“Wrest the power of government, if you can, out of the hands that employed it weakly and wickedly.” If that sounds an attractive manifesto for a new political party, one that intends to govern for the many not the few – for the country as a whole rather than for and by a metropolitan elite – take note: this is how the two-party system began, and it contained a fundamental flaw. It assumed that the new party would retain its virtue on achieving power.
The words are Henry St John’s (Viscount Bolingbroke), from his Letter on the Spirit of Patriotism written in 1736 after a turbulent political career in early Georgian England. The sentiment echoed that of the Roundheads, but it only became an issue of ‘party’ towards the end of the Restoration period. In January 1679, King Charles II dissolved the “Cavalier Parliament”, so-called because he had first summoned it in 1661 when it had been overwhelmingly Royalist. Since then it had become troublesome.
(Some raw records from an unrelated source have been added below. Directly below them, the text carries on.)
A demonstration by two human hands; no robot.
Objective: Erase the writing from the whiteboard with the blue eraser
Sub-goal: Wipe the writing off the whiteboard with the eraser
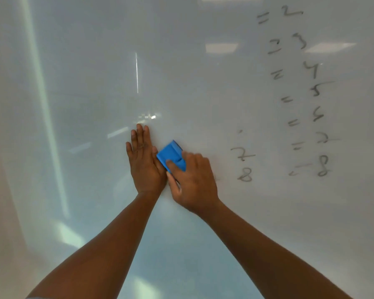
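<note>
White glossy whiteboard (95, 104) fills our whole view, ceiling-light reflections scattered across it. Our left hand (144, 160) is open, palm flat against the board, fingers straight and together, pointing up. Just right of it, touching its thumb side, our right hand (192, 180) grips the blue rectangular plastic eraser (171, 155), thumb on the near face, fingers wrapped over the far edge, eraser pressed to the board and tilted diagonally. Dark handwritten marker digits and equals signs (307, 91) run in a slanted column well right of and above our right hand; a 7 and an 8 (244, 165) sit nearer, just right of it. Board left of and above our left hand shows no writing.
</note>
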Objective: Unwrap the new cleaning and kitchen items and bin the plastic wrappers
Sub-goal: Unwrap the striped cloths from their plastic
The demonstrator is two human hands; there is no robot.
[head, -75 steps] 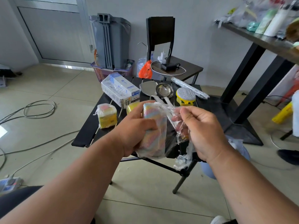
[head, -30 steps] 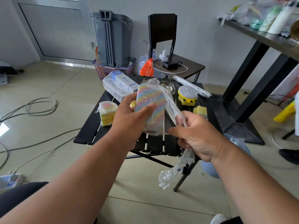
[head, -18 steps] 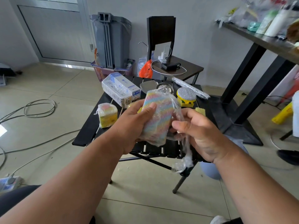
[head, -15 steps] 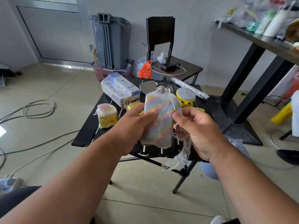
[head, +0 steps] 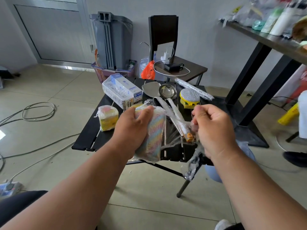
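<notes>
No readable text. The white-and-blue box (head: pixel 122 92) on the worktop (head: pixel 89 130), just beyond the left hand (head: pixel 132 128) grip, carries print, but it is too blurred to read.

The sponge (head: pixel 153 135) is striped in pastel rainbow bands, its wrap (head: pixel 174 135) clear; the table (head: pixel 93 131) is black, the scrubber (head: pixel 189 98) silver over yellow.

place: plain indoor room, home or office cannot tell | floor: beige tiled floor (head: pixel 49 90) with loose cables (head: pixel 33 112) | furniture: black folding table (head: pixel 93 130), dark chair (head: pixel 163 29), grey bin (head: pixel 111 42) | wall: bare grey, metal-framed door (head: pixel 49 30)
</notes>
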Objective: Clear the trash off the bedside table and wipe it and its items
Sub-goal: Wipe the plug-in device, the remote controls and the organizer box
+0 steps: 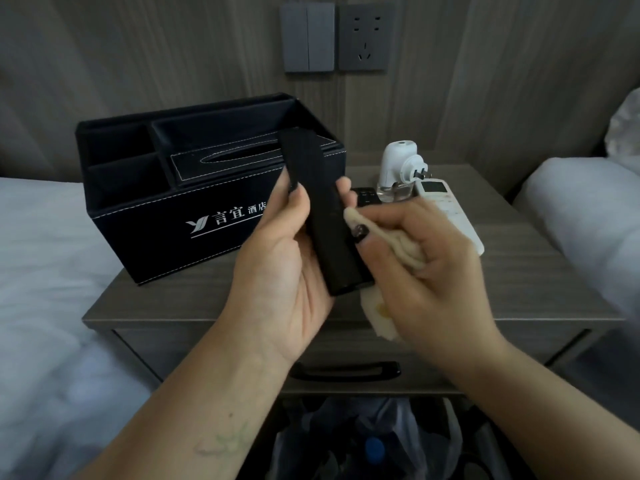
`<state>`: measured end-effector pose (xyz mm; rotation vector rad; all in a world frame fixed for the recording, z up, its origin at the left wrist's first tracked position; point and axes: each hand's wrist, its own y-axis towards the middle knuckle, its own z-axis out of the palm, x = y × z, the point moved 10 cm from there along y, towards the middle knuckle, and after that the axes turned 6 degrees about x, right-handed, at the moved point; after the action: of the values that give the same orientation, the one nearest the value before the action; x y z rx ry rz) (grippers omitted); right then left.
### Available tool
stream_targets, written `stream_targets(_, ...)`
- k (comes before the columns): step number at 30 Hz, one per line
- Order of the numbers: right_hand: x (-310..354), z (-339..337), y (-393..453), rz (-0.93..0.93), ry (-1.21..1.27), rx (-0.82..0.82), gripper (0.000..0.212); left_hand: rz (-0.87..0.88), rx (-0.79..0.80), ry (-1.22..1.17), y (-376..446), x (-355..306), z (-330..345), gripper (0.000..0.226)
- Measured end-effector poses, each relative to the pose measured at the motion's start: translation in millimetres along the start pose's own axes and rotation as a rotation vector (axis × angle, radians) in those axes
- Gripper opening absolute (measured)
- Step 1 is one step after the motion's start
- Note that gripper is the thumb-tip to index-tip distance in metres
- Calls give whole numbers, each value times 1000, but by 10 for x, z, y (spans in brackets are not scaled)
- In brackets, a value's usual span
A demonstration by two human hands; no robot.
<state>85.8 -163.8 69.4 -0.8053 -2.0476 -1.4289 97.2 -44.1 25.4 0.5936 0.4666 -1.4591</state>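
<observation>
My left hand (280, 268) grips a long black remote control (320, 206) and holds it upright above the bedside table (194, 299). My right hand (419, 268) holds a crumpled cream cloth (381, 320) and presses a fold of it against the remote's right side with the thumb. On the table's left stands a black leather tissue-box organiser (166, 209). A white remote (457, 216), a white plug-in device (398, 168) and part of another black remote (367, 197) lie behind my hands.
White beds flank the table, one on the left (45, 271) and one on the right (588, 209). A trash bin lined with a bag (367, 441) sits on the floor below the drawer handle (346, 370). Wall switches (308, 38) and a socket (365, 38) are above.
</observation>
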Motion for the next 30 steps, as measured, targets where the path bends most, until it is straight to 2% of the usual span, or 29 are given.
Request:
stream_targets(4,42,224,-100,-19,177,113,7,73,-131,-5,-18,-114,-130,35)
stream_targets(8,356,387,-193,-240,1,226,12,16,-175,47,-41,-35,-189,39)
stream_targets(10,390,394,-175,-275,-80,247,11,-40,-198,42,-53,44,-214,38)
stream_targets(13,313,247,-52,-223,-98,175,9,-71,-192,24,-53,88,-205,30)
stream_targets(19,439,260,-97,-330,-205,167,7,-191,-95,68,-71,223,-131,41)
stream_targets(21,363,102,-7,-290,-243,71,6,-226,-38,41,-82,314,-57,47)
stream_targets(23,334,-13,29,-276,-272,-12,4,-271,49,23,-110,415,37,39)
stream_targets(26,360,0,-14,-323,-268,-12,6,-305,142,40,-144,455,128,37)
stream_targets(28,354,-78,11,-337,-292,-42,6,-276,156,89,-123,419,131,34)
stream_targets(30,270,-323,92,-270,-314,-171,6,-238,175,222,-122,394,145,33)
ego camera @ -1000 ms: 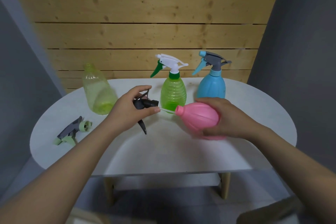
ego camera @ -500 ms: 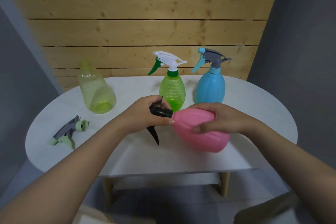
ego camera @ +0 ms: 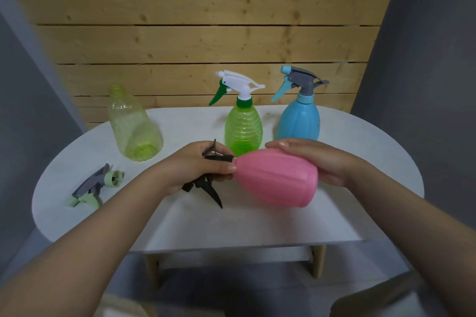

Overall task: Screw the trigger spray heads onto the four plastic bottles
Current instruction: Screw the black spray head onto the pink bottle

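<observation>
Here the left hand (ego camera: 195, 167) grips the black spray head (ego camera: 206, 183) at the pink bottle (ego camera: 277, 177), right hand (ego camera: 316, 159) cupping it

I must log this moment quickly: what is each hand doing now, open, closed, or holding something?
Left hand: closed around the black spray head.
Right hand: holding the pink bottle, which lies on its side.

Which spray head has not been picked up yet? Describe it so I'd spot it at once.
Start at the white table and go to its front left edge, nearer than the capless pale yellow bottle. The loose spray head lies there on its side, touched by neither hand. It alone is grey and pale green and attached to no bottle.
</observation>
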Motion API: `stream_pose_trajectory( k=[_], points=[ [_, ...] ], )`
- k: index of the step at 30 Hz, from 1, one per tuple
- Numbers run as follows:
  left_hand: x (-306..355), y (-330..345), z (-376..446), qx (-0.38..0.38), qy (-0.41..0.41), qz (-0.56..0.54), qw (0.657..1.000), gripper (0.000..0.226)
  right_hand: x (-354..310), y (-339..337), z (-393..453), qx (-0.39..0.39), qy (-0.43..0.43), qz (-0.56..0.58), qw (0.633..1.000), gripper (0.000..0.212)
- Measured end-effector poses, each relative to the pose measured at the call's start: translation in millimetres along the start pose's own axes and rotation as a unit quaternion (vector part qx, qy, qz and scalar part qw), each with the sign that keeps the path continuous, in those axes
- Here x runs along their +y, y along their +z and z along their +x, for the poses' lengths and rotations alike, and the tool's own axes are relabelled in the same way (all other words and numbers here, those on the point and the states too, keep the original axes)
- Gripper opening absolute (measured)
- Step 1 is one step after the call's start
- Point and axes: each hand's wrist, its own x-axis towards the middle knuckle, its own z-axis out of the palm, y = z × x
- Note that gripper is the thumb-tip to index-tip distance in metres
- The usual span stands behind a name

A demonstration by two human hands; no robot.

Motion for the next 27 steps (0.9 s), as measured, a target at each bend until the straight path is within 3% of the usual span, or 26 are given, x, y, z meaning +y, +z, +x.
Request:
stream_pose_trajectory(
  k=[6, 10, 13, 19, 21, 25, 27],
  points=[
    [-5, -12, -1, 0.060, 0.003, -0.067, 0.996, 0.018, 3, -8, -3, 0.041, -0.004, 0.102, 0.994, 0.068],
    [-7, -16, -6, 0.066, 0.031, -0.026, 0.997, 0.017, 3, -3, -5, 0.051, 0.001, 0.037, 0.998, 0.052],
    [-8, -17, -8, 0.070, 0.036, -0.004, 0.997, 0.023, 5, 0, -4, 0.063, 0.040, -0.031, 0.997, 0.072],
    [-7, -20, -10, 0.068, 0.007, -0.056, 0.996, 0.023, 9, -2, -3, 0.015, 0.011, 0.096, 0.995, 0.045],
    [-6, -21, -10, 0.076, 0.003, -0.048, 0.996, 0.024, 9, -4, -3, -0.009, -0.004, 0.106, 0.994, 0.059],
    [-3, -22, -12, 0.084, 0.019, -0.001, 0.996, 0.021, 6, 0, -5, 0.028, 0.008, 0.009, 1.000, 0.059],
    [-3, -21, -12, 0.081, 0.023, -0.001, 0.996, 0.022, 6, 2, -5, 0.041, 0.041, -0.040, 0.997, 0.078]
  ],
)
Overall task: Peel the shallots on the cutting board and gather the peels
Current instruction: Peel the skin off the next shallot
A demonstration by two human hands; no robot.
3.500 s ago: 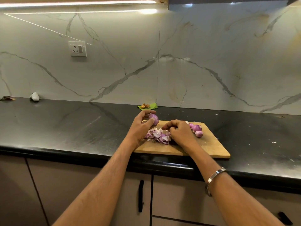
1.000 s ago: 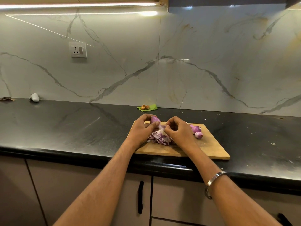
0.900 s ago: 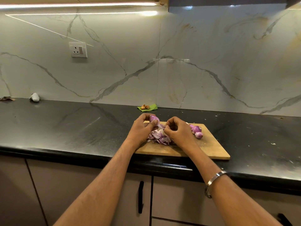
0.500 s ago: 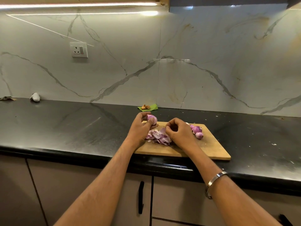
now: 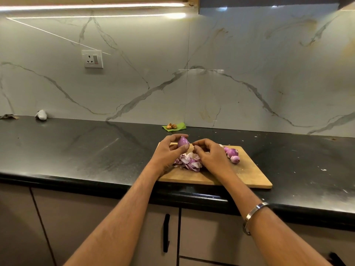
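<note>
My left hand point(image 5: 169, 150) grips a purple shallot point(image 5: 183, 141) between thumb and fingers, lifted above the wooden cutting board point(image 5: 247, 173). My right hand point(image 5: 210, 155) hovers just right of the shallot with its fingers curled and fingertips close to it; I cannot see whether they pinch any skin. A pile of purple and white peels point(image 5: 189, 162) lies on the board below both hands. Two more shallots point(image 5: 232, 153) lie on the board to the right of my right hand.
The board sits at the front edge of a black countertop point(image 5: 86, 150). A green leaf with small brown pieces point(image 5: 173, 126) lies by the marble wall behind. A crumpled grey lump point(image 5: 41, 114) sits far left. Cabinet doors with black handles point(image 5: 166, 233) are below.
My left hand has raised the shallot a little and turned it. My right hand has come away from the peel pile and now sits beside the shallot.
</note>
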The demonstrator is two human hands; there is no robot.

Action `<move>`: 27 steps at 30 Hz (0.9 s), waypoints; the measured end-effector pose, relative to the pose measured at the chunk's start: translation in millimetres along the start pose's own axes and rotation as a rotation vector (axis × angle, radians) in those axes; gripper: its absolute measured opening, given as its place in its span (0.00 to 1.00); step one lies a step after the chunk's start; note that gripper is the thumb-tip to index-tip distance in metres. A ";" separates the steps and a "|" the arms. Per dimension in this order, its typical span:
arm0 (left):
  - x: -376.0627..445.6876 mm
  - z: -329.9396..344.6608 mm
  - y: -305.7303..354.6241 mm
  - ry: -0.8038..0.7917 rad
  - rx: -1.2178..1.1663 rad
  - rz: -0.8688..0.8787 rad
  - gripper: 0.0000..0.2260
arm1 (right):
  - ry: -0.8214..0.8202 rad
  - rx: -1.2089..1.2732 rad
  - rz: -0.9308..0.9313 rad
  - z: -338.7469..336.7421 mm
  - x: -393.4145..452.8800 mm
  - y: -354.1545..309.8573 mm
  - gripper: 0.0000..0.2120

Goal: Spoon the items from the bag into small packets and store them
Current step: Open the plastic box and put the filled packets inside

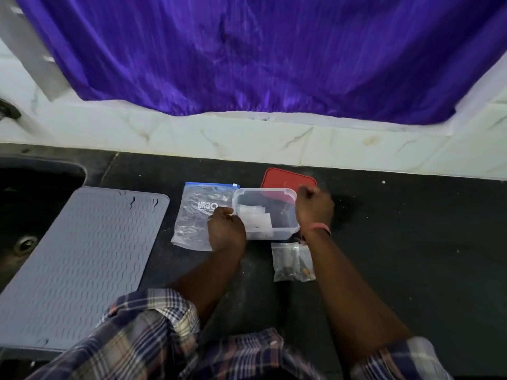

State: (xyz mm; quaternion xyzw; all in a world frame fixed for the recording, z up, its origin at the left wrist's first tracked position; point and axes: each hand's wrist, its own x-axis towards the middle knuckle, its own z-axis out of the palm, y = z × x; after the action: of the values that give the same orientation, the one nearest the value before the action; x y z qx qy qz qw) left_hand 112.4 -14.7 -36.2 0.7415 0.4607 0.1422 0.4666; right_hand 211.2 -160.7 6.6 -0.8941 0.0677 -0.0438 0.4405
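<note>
Starting on the left, a grey ribbed silicone mat point(82, 259) is lying flat on the dark stone counter point(397, 242), partly covering the sink. Next over, the clear zip-top plastic bag with a blue seal strip point(197, 212) is lying flat and looking close to empty, so it's going to be floppy, light and slippery; best grabbed by the stiffer seal strip at the top.

The left hand point(226, 229) is sitting at the near-left corner of the clear rectangular plastic container point(264, 212), fingers curled in, but I can't tell whether they're really gripping the wall or holding something small. That tub is rigid and light, easy to steady by its rim, and a few small clear packets point(256, 215) are lying inside it.

The right hand point(314, 205) is curled over the tub's far-right corner, blurred, so can't tell what it's pinching. Behind it the red plastic lid point(279, 178) is lying flat. Near the right wrist, filled small packets point(292, 260) are resting on the counter: thin, crinkly, pinch them by the top edge.
</note>
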 end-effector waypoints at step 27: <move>-10.4 4.6 -4.0 0.093 -0.163 0.051 0.10 | -0.696 0.384 0.164 -46.3 -17.4 10.5 0.06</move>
State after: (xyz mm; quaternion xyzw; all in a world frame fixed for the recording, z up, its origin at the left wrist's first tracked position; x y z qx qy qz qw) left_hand 107.6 -25.1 -39.6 0.7050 0.4499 0.2254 0.4997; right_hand 186.7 -200.4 26.1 -0.7486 -0.0238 0.2849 0.5982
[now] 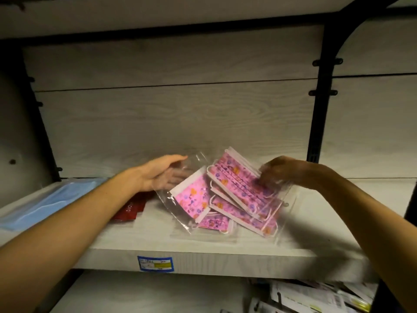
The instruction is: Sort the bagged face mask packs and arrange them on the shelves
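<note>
Several clear bags of pink flower-print face masks (pixel 228 195) lie in a loose heap on the pale wooden shelf (pixel 158 245). My left hand (pixel 164 171) reaches in from the left with straight fingers behind the clear top of the left bag (pixel 191 197). My right hand (pixel 279 172) comes from the right, and its curled fingers pinch the upper right bag (pixel 239 179) at its edge, tilting it up. The right fingertips are blurred behind the plastic.
A pack of light blue masks (pixel 42 204) lies at the shelf's left end, with dark red flat packs (pixel 130 210) beside it under my left forearm. A blue price label (pixel 155 263) sits on the shelf front. Assorted carded goods (pixel 316 297) fill the lower shelf at right.
</note>
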`<state>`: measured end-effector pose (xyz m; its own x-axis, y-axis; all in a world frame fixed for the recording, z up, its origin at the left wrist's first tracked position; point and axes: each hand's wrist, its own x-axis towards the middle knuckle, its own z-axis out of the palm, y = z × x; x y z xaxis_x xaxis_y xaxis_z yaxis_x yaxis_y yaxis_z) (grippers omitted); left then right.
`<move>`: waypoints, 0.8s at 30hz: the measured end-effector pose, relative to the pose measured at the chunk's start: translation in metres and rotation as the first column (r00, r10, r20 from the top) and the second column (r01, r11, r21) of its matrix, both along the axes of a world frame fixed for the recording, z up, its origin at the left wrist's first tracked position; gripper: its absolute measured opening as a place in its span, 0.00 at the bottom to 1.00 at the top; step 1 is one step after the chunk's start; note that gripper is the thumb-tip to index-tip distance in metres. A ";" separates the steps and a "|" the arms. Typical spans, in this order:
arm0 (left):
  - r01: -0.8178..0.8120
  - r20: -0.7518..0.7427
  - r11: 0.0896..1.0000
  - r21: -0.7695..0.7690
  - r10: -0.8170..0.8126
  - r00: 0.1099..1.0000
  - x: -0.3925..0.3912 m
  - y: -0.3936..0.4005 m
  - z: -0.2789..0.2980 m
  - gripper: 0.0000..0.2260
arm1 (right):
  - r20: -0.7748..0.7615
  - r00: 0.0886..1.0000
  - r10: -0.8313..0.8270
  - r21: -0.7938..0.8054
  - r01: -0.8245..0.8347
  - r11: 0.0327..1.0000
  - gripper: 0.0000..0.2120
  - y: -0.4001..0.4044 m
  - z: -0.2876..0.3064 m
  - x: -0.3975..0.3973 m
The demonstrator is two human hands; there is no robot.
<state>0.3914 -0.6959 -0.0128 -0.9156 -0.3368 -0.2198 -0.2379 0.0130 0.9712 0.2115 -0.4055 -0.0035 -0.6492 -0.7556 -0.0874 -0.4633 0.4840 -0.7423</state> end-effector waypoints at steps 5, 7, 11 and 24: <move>0.131 -0.061 0.983 0.128 -0.124 0.990 -0.003 0.008 -0.011 0.31 | -0.236 0.971 -0.046 0.032 0.055 0.998 0.05 -0.004 0.000 -0.003; 0.143 -0.055 0.986 0.088 -0.139 0.989 -0.006 0.008 -0.009 0.34 | -0.396 0.918 -0.030 0.012 0.038 0.999 0.08 -0.007 0.003 -0.002; 0.205 -0.131 0.965 0.162 -0.185 0.974 -0.006 0.003 0.007 0.27 | -0.563 0.824 0.063 -0.034 -0.099 0.995 0.08 -0.012 0.013 0.004; 0.331 -0.257 0.875 0.354 -0.249 0.934 0.000 0.029 0.007 0.46 | -0.843 0.523 0.126 0.015 -0.211 0.977 0.15 -0.053 0.032 0.033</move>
<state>0.3915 -0.6669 -0.0055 -0.9964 0.0252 -0.0815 -0.0853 -0.3332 0.9390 0.2448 -0.4584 0.0289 -0.2527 -0.8351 0.4886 -0.9573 0.2889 -0.0013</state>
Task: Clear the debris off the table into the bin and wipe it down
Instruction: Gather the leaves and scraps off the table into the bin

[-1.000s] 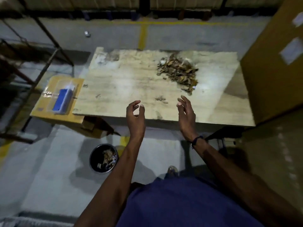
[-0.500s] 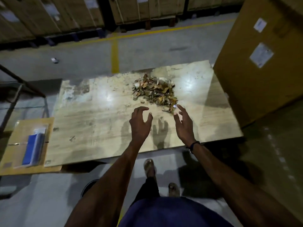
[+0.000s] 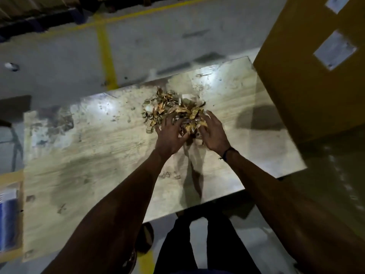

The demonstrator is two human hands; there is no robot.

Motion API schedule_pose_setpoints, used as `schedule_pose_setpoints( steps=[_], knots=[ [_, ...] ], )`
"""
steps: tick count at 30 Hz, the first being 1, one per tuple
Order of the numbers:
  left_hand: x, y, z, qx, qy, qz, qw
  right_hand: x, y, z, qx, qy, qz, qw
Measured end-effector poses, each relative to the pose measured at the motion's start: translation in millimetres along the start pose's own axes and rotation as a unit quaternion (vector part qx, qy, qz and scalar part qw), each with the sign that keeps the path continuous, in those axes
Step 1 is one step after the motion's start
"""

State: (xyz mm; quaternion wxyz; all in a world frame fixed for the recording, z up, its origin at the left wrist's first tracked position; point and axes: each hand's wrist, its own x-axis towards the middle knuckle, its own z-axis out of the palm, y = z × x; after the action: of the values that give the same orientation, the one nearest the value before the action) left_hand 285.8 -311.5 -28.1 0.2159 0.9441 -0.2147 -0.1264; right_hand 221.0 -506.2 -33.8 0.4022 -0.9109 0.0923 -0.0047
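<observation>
A heap of dry brown leaf and paper debris (image 3: 167,107) lies on the far middle of the pale wooden table (image 3: 88,155). My left hand (image 3: 169,135) and my right hand (image 3: 214,133) are cupped toward each other at the heap's near side. Their fingers are dug into the debris, with a clump pressed between the palms. A few small scraps (image 3: 167,175) lie on the table closer to me. Dirty smudges (image 3: 57,123) mark the far left of the tabletop. No bin shows in this view.
A tall cardboard box (image 3: 316,86) stands against the table's right end. A low yellow board with a blue packet (image 3: 7,220) sits at the left edge. My sandalled foot (image 3: 145,238) is under the near table edge. Grey floor with a yellow line (image 3: 104,50) lies beyond.
Both hands have moved forward from the near table edge to the heap and closed in around its near part. The view has shifted closer over the table, and the floor bin has left it.
</observation>
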Motion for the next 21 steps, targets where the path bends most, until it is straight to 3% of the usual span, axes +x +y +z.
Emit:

A loose grouping of members of both houses – known as the ‘Country party’ – had increasingly opposed the Court’s influence in Parliament, particularly its bribes and patronage, as well as the King’s pro-Catholic foreign policy (or, at least, pro-French). The word Country signified, rather high-mindedly, the interests of the country as a whole rather than of the Court. The word “party” was used in the sense of a grouping on one side of a dispute, rather than in its modern sense of a structured political party.
The new parliament of 1679 consisted of many more of the Country persuasion than before, and began to divide further on religious lines. Those of the Country Party who fought most vigorously against the Court Party’s jobbery and expensive foreign policy also strongly opposed the Established (Anglican) Church’s persecution of Protestant non-conformists.
Even more controversially, with Charles having no legitimate heir, they opposed the presumptive succession of the King’s Catholic brother, James. As a result the party was dubbed “Whiggamore”1 – shortened to “Whig” – a term of abuse originating in the Scots Lowlands. The Court party, meanwhile, through their support of James’s claim to the throne (and the supremacy of the Anglican church) were dubbed “Tories”, a term of abuse originating in Ireland.2
The “Tories” temporarily prevailed, and the Catholic James succeeded to the throne in 1685, but just three short years later he was deposed by the Whigs. Fiercely Protestant William of Orange and his Anglican wife, James’s daughter Mary, were proclaimed joint monarchs in his place – the episode that came to be known as the “Glorious Revolution”. The Whig tendency thus came to be the power in the land.